A 63 year old male was referred to Aster Hospital’s Neurology Department for evaluation of ‘Painless urinary retention’. The patient was seen by a Urologist in another clinic for urinary retention and was catheterized a week back. Two failed attempts at removing the urinary catheter, prompted the doctor to seek Neurology reference.
On further inquiry into his symptoms, the patient stated that his problem started when he attempted to lift a water can, resulting in sharp pain in his back with mild difficulty in walking, followed by painless urinary retention, 2 days later. He also admitted to having erectile dysfunction since the problem started.
On examination his higher mental functions, cranial nerves and both upper limbs were normal. His straight leg raising test was restricted bilaterally at 50 degree, there was mild L5 S1 distribution weakness in the form of inability to walk on heels and toes. His anal sphincter tone was reduced and there was perianal paresthesia.

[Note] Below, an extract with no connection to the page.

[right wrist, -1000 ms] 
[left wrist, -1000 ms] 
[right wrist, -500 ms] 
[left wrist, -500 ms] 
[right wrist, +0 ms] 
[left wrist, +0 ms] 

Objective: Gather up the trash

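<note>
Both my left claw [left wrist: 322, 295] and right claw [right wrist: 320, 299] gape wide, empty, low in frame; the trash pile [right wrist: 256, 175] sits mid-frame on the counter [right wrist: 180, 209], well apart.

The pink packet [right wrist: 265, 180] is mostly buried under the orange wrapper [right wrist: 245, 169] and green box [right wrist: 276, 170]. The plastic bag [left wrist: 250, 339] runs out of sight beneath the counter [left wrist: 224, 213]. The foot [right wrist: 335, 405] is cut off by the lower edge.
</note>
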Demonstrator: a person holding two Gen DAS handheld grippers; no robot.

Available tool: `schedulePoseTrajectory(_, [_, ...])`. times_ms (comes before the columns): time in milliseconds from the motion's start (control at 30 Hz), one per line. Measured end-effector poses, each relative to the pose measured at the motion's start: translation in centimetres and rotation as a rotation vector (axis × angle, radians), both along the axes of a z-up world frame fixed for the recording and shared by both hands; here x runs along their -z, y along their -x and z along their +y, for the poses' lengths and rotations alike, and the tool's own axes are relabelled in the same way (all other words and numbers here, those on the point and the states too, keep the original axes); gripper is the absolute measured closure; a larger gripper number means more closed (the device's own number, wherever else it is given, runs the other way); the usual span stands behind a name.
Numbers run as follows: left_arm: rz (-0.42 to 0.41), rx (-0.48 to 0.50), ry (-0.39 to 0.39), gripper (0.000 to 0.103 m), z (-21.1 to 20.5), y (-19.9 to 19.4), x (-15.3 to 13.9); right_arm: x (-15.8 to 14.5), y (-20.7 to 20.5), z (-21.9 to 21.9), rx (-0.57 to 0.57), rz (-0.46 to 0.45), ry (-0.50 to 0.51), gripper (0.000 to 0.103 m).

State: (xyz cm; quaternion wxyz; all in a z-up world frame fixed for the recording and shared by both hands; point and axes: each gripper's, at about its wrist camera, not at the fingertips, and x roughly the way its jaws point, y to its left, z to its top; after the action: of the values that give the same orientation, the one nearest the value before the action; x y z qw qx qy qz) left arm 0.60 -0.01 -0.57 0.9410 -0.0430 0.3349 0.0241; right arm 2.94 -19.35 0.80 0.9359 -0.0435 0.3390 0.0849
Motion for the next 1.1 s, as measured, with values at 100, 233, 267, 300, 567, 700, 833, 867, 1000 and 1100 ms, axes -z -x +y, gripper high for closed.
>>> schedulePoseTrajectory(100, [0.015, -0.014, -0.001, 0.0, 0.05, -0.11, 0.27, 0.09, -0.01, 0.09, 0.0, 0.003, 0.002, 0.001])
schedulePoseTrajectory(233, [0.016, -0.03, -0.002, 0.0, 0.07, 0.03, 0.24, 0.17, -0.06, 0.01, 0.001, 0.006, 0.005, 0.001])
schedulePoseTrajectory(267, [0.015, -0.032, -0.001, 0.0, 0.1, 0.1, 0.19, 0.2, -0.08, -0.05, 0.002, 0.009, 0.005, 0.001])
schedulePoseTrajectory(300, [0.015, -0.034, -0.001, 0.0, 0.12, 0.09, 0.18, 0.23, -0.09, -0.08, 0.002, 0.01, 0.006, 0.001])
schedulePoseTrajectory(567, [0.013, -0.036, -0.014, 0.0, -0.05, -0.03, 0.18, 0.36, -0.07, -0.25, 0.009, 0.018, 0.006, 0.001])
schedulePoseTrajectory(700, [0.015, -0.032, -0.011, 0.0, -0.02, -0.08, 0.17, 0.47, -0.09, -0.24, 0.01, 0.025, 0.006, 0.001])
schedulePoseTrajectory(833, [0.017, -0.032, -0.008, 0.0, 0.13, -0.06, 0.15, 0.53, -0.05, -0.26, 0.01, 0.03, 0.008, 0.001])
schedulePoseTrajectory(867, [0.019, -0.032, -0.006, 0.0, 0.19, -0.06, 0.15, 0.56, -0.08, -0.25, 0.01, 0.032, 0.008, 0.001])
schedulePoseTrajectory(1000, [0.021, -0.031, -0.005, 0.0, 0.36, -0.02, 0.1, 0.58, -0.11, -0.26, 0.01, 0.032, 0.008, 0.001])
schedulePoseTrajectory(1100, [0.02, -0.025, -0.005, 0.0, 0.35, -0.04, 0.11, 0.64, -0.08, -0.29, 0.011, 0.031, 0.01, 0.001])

MRI Lumber spine revealed large intervertebral disc prolapse between L4 AND L5 levels compressing multiple roots. The patient was admitted to the hospital and started on intravenous methyl prednisolone and option of surgical decompression of lumber spine was discussed with patient. The patient underwent spinal decompression by Laminectomy and Discectomy at L4-L5 level by Dr. Vivek Kumar Mishra, Specialist Orthopedic Surgeon at Aster Clinic, International City.
Perioperative recovery was uneventful. Patient’s urinary catheter could be successfully removed 3 days later and there was no weakness in his legs as described earlier.
Cauda Equina syndrome is a classical triad of motor weakness in legs along with bladder and erectile dysfunction that should prompt a clinician for spine problem and timely treatment that can save the patient form significant morbidity.